[WHAT THE EXERCISE ASKS]: Across the whole listing, filter for the string "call" and copy every line that has it.

[ENTRIES SUPPLIED]:
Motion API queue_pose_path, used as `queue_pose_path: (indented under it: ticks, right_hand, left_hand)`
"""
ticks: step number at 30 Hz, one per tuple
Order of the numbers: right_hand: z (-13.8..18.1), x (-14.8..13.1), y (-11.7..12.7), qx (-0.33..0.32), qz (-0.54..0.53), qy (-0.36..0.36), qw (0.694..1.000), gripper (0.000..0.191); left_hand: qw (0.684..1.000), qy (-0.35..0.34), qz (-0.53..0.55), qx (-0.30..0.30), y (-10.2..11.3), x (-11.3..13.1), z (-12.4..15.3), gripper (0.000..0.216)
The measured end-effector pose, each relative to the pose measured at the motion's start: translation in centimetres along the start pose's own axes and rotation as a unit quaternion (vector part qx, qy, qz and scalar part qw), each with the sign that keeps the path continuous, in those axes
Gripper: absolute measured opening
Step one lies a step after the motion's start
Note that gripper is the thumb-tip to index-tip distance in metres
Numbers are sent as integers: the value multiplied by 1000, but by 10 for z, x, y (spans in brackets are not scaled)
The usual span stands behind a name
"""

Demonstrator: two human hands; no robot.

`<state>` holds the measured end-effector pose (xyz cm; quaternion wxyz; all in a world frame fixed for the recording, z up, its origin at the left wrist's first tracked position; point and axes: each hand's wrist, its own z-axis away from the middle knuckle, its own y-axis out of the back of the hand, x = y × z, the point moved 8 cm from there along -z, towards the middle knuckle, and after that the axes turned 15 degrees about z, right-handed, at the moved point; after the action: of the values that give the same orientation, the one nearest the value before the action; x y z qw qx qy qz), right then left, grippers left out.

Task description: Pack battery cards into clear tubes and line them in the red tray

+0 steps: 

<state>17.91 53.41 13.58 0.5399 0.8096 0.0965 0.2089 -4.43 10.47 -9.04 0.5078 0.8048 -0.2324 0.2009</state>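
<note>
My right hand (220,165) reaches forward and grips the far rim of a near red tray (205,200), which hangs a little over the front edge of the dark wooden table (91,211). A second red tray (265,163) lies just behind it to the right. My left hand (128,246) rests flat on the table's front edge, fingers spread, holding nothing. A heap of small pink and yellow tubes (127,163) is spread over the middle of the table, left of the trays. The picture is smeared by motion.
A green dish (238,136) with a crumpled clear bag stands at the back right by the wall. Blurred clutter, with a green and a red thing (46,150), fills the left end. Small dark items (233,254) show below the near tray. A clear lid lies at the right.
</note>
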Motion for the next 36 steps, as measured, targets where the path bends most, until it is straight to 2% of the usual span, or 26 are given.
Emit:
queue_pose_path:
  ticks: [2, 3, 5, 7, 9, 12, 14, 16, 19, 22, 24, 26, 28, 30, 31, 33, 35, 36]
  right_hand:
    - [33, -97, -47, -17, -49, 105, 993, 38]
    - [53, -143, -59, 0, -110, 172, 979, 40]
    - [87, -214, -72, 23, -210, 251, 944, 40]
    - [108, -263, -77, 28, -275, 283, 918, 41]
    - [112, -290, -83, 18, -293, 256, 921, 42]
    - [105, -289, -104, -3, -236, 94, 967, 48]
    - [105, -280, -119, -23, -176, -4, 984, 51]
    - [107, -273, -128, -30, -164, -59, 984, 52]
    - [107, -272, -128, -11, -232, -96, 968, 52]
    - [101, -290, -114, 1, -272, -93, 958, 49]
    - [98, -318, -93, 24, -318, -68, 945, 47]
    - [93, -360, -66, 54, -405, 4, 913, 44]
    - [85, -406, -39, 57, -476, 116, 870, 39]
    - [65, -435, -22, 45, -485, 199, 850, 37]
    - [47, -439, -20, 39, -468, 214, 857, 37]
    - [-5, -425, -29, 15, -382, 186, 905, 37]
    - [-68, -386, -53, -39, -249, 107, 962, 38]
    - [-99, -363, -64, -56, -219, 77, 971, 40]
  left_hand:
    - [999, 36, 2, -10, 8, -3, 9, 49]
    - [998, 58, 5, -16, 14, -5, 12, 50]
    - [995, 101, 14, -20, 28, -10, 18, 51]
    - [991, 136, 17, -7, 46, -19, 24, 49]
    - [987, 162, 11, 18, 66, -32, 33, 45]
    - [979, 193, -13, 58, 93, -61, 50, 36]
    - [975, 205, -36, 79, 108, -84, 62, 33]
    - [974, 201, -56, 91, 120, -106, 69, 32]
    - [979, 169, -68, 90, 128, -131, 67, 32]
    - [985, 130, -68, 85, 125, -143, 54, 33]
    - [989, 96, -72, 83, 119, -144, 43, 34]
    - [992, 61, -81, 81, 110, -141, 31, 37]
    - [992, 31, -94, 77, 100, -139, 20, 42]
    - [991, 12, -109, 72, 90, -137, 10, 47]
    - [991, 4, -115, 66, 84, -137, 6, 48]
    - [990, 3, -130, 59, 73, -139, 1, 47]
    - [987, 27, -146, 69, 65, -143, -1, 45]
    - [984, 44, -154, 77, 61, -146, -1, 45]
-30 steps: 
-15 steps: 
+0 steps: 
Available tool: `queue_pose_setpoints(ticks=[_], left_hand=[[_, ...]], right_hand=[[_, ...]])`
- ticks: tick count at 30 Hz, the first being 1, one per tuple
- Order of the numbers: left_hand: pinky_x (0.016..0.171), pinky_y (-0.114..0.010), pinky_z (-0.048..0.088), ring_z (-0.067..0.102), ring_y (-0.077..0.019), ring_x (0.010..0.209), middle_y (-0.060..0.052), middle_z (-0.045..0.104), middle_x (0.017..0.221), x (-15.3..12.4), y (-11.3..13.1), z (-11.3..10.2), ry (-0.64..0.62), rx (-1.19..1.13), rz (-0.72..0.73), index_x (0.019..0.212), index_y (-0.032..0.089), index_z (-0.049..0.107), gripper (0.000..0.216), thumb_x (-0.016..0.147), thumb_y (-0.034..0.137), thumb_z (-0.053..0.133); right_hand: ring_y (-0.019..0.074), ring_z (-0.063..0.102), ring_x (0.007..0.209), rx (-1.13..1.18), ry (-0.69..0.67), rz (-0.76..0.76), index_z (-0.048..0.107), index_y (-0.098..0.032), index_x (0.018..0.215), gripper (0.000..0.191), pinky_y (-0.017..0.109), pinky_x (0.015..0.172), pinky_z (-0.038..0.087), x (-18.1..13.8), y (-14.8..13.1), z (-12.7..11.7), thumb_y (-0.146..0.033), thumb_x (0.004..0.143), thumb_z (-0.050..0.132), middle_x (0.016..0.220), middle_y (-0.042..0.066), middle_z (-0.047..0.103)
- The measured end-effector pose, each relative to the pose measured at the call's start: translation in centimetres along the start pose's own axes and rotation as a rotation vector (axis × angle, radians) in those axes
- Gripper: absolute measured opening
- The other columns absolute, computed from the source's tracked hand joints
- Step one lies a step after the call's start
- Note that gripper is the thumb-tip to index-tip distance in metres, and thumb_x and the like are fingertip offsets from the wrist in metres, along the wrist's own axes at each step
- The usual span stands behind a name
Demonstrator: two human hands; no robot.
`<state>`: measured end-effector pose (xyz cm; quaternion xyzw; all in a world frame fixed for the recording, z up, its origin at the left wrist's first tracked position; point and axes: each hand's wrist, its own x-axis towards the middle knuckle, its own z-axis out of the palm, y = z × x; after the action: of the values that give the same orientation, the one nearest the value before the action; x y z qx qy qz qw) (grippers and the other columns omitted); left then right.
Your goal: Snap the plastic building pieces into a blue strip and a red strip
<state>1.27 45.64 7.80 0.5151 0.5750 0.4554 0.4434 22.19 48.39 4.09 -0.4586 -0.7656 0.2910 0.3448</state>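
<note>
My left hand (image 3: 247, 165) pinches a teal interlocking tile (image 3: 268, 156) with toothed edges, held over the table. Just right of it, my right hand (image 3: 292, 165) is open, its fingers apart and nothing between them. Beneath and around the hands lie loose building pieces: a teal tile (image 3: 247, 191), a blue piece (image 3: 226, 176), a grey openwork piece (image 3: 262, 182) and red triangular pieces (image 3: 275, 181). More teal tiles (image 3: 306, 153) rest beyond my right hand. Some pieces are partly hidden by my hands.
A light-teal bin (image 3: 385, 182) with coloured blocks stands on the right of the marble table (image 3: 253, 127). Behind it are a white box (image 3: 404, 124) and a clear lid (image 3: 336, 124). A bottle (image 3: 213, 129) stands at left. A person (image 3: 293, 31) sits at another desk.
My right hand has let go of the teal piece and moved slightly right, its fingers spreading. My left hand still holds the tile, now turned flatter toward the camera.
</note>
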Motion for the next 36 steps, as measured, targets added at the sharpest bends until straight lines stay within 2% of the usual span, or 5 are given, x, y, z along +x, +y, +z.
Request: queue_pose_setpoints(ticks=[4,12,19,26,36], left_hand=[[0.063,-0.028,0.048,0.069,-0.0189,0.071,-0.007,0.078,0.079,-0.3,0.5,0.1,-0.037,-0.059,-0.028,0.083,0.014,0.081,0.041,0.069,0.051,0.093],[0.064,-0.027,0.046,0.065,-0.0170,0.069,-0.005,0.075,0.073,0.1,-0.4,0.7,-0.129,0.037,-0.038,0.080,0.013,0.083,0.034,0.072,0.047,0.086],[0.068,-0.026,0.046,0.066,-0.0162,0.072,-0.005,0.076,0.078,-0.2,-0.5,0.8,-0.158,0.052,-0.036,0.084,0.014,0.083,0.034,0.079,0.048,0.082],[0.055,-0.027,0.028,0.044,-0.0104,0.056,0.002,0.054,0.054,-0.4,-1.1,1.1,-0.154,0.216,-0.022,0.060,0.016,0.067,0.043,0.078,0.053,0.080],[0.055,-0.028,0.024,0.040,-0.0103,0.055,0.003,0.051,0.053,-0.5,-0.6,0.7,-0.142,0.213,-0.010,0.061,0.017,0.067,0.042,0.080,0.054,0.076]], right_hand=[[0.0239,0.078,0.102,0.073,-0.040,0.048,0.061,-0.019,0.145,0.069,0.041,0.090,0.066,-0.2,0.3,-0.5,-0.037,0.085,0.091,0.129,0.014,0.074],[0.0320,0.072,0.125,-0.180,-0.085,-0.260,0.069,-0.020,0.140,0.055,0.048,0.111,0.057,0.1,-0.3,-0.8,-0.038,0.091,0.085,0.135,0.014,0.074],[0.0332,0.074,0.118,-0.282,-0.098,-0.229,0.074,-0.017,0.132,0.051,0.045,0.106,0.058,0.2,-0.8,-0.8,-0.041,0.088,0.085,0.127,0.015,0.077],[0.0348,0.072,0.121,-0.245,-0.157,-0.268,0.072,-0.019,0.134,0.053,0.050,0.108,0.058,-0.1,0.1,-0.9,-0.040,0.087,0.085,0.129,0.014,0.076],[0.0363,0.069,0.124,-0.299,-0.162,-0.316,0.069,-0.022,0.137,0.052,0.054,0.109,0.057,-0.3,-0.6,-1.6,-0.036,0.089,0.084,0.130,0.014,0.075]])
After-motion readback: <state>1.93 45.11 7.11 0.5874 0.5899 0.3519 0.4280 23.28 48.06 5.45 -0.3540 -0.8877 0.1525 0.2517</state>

[TASK RESULT]:
- The measured end-effector pose, each relative to the pose measured at the call's start: translation in centimetres along the start pose's own axes and rotation as a rotation vector (axis × angle, radians) in those axes
- Step one lies a step after the call's start

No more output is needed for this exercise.